Third, treat mention rate as its own metric. Since brand mentions correlate far more strongly with AI visibility than backlinks do, track how many third-party sources mention your brand and how many AI answers include it. For English-language sites and export brands, that points directly to a content action. A Chinese-language site needs the brand to appear in English third-party content before it can enter the AI citation pool. Reviews, comparisons, and industry media citations are the main routes.

In Ahrefs' 75,000-brand analysis, branded web mentions had a Spearman correlation of 0.664 with brand appearance in Google AI Overviews, versus 0.218 for number of backlinks.
Ahrefs' May 2025 Spearman analysis of 75,000 brands. Correlation does not establish causation.

There are practical ways to change the content itself. The peer-reviewed KDD 2024 paper by Princeton, Georgia Tech, the Allen Institute for AI, and IIT Delhi reached a clear conclusion. Adding statistical data was the single most effective method for improving AI visibility, lifting it by 41%. Citing external sources improved low-ranking pages by as much as 115%. Neither change requires rebuilding existing content from scratch. A content team can put both into practice.
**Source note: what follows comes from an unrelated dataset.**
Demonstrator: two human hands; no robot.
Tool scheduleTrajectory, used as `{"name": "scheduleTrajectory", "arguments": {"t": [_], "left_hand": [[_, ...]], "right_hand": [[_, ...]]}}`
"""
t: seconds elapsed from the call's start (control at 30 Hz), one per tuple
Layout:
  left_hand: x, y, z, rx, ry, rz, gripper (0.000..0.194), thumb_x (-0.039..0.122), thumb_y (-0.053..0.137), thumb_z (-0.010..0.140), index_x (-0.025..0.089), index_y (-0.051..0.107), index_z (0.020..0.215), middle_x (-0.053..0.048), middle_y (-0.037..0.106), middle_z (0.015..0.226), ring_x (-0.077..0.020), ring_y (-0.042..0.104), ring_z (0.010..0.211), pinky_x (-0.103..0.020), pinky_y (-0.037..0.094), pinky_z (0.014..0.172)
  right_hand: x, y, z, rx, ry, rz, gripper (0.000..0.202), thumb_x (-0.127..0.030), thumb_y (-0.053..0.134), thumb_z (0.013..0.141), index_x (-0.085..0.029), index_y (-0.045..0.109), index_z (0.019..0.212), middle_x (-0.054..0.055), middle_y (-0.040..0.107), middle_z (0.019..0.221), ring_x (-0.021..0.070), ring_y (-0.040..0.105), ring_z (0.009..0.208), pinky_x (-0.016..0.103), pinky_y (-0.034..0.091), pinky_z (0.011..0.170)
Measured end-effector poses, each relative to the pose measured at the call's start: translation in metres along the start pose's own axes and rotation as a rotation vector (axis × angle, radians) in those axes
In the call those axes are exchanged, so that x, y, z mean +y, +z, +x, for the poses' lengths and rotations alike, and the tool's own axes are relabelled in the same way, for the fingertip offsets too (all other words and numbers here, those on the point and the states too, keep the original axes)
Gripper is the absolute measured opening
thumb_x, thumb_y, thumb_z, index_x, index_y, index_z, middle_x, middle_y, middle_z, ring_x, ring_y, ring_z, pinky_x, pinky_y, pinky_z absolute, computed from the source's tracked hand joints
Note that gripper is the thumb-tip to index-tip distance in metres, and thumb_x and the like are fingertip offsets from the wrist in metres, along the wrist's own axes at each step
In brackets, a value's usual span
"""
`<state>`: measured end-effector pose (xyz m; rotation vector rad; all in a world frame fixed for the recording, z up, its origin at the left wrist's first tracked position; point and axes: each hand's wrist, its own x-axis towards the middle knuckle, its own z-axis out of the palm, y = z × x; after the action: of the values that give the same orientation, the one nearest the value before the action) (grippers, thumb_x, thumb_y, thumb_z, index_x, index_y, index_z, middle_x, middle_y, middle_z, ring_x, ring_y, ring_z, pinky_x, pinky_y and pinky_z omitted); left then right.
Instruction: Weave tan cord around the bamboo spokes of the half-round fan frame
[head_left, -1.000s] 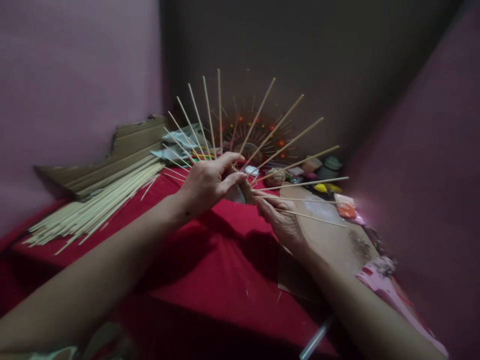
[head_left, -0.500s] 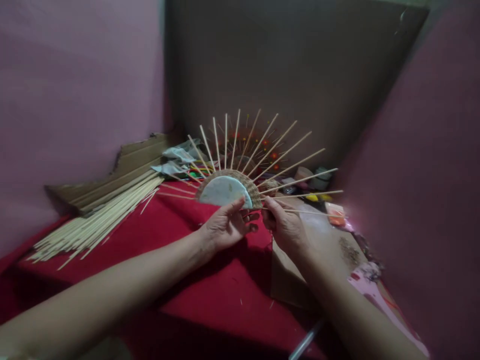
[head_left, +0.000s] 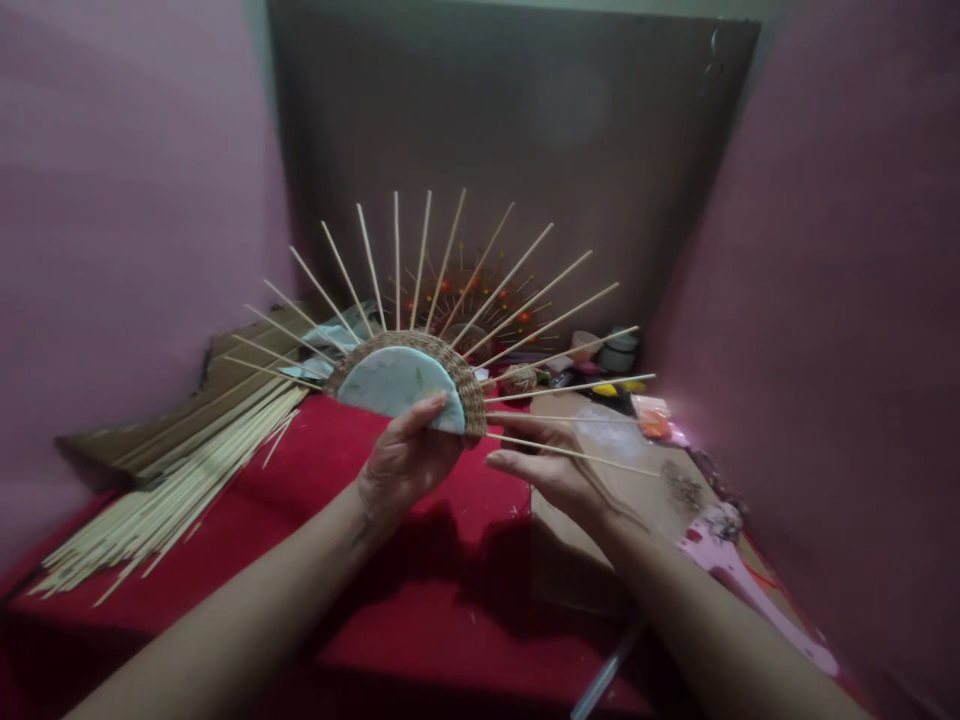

The Window Is Still Open, Do Not Wait for the User Base to Grow

Whether to wait for AI search audiences to grow before entering is a common question for export teams. Similarweb’s Generative AI Brand Visibility Index this year shows that 35% of US consumers use AI tools during product discovery, compared with 13.6% using traditional search. Zero-click search is another relevant signal. Similarweb’s July 2025 data showed Google zero-click searches rising from 56% to 69% in a year. Search behavior is moving toward reading the answer without opening a page. Teams that wait for the audience to grow before entering will have fewer content positions left to claim.